Shocks vs. Long Standing Pressures: How to Manage Supply Chain Challenges

Aug 12, 2022

Shocks vs. Long Standing Pressures: How to Manage Supply Chain Challenges

Time to Read: 3-5 minutes

Let’s talk supply chain…

E-commerce supply chains have faced over two years of extraordinary pressures and setbacks. The unprecedented COVID-19 pandemic, factory shutdowns, ports being overwhelmed, massive demand shifts, the Evergreen shipping boat fiasco, the list continues. Social media is awash with memes about the stress of working in the e-commerce supply chain, and it doesn’t look like relief is anywhere in sight; 2022 has brought the world, even more, shocks with extraordinary energy market changes and the largest ground war in Europe since World War II. Not to mention the rise of inflation, the continuation of the pandemic, and the lingering hangover it’s caused by two years of e-commerce supply chain disruptions.

So what do all of these scenarios have in common? They are difficult to predict and thus difficult to plan for.

But they’re not all created equal – some are shocks, and some are progressions of long-standing pressures. For example, few saw COVID coming (a shock), while most supply chain professionals have worried about supply chain e-commerce challenges and managed fuel and energy price impacts throughout their careers (long-standing pressures).

Shocks mean something big and fundamental has changed from one day to the next: Factory shutdowns in China in 2020, Evergreen blocking the Suez Canal, near stoppage at the port of LA. For these large events, there is simply no substitute for carrying more in-market inventory to give yourself more time to adapt to changes.
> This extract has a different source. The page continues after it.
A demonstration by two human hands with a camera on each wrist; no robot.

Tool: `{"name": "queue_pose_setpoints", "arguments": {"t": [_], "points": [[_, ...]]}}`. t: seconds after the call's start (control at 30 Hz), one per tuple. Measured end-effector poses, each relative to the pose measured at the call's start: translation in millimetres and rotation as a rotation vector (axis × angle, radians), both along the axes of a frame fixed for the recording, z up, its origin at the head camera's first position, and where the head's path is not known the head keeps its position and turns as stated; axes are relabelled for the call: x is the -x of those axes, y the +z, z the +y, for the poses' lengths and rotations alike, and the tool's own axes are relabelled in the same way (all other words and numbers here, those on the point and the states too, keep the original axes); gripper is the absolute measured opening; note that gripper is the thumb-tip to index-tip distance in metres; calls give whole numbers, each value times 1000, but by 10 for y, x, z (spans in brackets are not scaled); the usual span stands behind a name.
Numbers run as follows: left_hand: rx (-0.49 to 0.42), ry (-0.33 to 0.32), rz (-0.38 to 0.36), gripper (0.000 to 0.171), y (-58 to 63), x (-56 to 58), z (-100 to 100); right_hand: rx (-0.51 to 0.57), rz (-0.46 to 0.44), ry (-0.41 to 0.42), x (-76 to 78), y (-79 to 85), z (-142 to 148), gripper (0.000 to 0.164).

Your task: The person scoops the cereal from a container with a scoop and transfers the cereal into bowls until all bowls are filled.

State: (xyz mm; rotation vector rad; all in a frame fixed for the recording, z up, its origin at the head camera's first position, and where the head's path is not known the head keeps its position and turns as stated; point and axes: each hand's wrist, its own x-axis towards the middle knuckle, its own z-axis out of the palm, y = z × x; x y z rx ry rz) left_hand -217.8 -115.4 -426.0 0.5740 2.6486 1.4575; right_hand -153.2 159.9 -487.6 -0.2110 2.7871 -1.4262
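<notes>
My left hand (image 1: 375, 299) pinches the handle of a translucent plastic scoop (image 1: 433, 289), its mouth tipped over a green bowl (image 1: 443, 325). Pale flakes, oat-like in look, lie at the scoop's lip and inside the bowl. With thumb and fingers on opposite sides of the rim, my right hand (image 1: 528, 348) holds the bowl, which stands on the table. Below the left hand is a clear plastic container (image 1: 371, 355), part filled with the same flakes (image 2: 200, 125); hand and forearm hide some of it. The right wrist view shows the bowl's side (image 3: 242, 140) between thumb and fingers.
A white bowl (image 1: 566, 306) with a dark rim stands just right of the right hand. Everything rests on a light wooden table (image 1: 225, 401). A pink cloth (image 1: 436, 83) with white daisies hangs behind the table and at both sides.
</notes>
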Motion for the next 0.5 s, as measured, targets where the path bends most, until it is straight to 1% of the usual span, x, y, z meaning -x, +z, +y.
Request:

In other words, this is the opposite of the conventional e-commerce supply chain wisdom of the last few decades: don’t do lean and don’t pursue “just in time”. This approach is directly accepting the certainty of more cost now – carrying costs, excess and obsolete inventory risk, etc. – with the belief that it will avoid “bigger” costs later when the unexpected happens. How much “extra” inventory you need is a math and statistics question. In that way, this strategy can be understood as a form of insurance that takes capital away from other things – new product development (NPD), market growth, etc. Sometimes, this is the best call. The “next best thing” is a short e-commerce supply chain – local production, air freight, etc. Unfortunately, all of these come at a cost, and for some markets and some products, they just don’t work.

On the other hand, progressions reflect the continual evolutions of the markets we operate in. Sometimes these happen slowly, and sometimes they happen quickly enough to feel like a shock. Managing these is about knowing how and when to make decisions when the balance of forces shifts in a way that makes different operational approaches newly value-creative. In many ways, this is really about good management: understand your customers, understand your products, and how the supply chain that connects them creates customer value and beats e-commerce supply chain challenges.

The details matter here, so we’ve broken them down for you:

  1. Read your contracts and understand what you must pay for.
  2. Understand your actual operational performance to know what things you pay for that could be avoided.
  3. Understand how changing your operations can shift you into different structures and rates with your supply chain partners to avoid supply chain challenges.
  4. Do the math to determine the business cases for action and inaction. This balancing never lasts forever; be prepared to do and re-do this time and time again.

Responding to shocks and managing progressions well requires visibility and data, and judgement and business savvy to understand how the change in one segment cascades to the others – and how you can modify your operations to adapt.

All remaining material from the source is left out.